Les calculs englobent diverses activités militaires incluant la consommation de carburant par les aéronefs, les navires et les véhicules terrestres, ainsi que les émissions des bases militaires, de la fabrication d'armes et des opérations logistiques. Malgré cet impact environnemental massif, les émissions militaires demeurent largement absentes des accords climatiques internationaux et des engagements nationaux de réduction carbone.

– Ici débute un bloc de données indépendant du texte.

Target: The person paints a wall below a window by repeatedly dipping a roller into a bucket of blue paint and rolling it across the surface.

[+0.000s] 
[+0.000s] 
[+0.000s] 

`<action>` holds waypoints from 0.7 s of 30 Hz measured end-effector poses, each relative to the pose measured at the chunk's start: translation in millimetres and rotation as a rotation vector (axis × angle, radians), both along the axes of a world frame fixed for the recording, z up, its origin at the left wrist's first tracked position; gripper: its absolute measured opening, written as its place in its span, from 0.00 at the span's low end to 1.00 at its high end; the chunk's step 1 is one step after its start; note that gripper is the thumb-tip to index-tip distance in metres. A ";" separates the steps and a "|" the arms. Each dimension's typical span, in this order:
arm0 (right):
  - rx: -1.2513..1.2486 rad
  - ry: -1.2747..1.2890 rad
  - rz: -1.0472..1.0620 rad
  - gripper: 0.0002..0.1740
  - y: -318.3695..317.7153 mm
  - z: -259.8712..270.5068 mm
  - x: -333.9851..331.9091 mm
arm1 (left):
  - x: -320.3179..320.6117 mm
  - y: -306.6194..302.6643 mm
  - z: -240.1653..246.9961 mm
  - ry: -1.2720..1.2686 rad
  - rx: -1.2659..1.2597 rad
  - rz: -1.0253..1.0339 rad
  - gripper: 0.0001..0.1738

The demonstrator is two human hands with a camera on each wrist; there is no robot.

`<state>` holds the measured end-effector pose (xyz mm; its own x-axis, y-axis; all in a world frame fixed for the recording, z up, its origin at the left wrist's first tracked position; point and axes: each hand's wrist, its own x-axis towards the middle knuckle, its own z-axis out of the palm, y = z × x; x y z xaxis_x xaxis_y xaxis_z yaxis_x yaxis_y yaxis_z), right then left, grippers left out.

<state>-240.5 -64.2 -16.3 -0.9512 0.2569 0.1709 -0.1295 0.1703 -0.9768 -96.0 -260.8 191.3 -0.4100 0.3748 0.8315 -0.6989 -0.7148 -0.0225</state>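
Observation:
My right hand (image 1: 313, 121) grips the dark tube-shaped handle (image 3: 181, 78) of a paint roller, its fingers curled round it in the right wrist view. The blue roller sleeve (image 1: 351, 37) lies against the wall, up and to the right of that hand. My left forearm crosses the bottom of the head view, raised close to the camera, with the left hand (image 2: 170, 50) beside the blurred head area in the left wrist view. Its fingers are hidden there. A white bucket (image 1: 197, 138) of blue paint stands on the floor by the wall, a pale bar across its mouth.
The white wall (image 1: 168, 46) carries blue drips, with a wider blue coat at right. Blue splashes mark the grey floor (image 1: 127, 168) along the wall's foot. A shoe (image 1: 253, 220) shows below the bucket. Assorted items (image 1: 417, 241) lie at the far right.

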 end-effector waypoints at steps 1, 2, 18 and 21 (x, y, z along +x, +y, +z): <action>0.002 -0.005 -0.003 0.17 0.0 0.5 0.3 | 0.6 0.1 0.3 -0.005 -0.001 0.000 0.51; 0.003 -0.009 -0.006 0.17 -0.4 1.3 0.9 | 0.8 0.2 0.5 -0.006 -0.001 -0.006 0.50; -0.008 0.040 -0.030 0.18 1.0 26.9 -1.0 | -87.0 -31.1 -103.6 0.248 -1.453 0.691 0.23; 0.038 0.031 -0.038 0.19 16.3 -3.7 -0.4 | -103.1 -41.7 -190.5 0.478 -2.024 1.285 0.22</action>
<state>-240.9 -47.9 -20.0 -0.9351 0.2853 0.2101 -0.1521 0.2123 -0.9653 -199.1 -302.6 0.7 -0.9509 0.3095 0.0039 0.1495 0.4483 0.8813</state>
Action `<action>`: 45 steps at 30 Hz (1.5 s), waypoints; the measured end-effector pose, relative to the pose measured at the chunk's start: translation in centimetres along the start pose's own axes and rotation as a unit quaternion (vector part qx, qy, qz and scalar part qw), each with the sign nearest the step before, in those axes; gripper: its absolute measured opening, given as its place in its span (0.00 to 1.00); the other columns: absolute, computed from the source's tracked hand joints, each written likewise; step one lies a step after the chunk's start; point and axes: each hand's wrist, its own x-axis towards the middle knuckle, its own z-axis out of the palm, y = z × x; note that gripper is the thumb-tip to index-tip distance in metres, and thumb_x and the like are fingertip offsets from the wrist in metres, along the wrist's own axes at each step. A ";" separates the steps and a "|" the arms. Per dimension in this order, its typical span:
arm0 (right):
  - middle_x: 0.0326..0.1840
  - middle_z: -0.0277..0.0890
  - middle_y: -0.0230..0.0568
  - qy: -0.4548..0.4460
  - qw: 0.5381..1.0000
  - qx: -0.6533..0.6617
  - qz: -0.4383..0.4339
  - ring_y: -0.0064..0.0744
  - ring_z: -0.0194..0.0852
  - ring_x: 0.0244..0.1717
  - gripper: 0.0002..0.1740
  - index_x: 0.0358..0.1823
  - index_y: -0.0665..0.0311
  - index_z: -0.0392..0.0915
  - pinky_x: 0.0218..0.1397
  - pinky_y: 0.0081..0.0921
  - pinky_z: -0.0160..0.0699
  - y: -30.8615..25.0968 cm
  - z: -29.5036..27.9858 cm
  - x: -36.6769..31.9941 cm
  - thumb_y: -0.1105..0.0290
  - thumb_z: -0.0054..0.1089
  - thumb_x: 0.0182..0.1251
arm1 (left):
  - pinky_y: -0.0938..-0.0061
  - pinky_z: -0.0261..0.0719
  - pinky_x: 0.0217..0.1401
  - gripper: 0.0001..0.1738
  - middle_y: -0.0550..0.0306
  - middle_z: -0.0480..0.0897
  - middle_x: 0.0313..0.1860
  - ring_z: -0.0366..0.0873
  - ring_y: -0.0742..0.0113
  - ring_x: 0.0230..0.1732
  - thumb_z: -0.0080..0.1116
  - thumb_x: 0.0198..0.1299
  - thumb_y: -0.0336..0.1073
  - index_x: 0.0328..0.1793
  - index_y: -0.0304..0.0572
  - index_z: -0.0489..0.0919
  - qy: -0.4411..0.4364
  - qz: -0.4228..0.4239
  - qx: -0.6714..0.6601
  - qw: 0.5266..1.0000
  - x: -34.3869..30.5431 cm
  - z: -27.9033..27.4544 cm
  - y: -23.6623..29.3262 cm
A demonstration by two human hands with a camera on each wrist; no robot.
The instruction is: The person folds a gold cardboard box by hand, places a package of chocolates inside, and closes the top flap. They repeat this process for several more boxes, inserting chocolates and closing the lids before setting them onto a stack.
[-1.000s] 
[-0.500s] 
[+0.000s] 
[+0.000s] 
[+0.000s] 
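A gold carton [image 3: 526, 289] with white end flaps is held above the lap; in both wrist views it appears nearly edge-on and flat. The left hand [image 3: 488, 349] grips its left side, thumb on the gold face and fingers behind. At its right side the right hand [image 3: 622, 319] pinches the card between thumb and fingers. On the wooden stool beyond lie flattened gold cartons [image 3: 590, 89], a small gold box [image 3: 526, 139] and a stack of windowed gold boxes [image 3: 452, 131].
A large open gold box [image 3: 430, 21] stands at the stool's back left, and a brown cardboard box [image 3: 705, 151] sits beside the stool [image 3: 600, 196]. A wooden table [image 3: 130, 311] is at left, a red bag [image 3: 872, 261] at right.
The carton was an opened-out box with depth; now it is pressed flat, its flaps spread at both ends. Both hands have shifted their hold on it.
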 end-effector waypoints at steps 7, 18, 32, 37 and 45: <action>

Les chercheurs environnementaux soutiennent que l'exclusion des émissions militaires des cadres climatiques représente un angle mort significatif dans les efforts mondiaux de lutte contre le changement climatique. L'empreinte carbone du secteur de la défense a considérablement augmenté ces dernières années, alimentée par l'accroissement des dépenses militaires et les conflits en cours dans le monde.
Cette révélation ajoute de l'urgence aux appels pour une plus grande transparence dans les rapports environnementaux militaires et l'inclusion des émissions liées à la défense dans les futures négociations climatiques. Certains experts suggèrent que traiter les émissions militaires pourrait être crucial pour atteindre les objectifs climatiques mondiaux fixés sous l'Accord de Paris.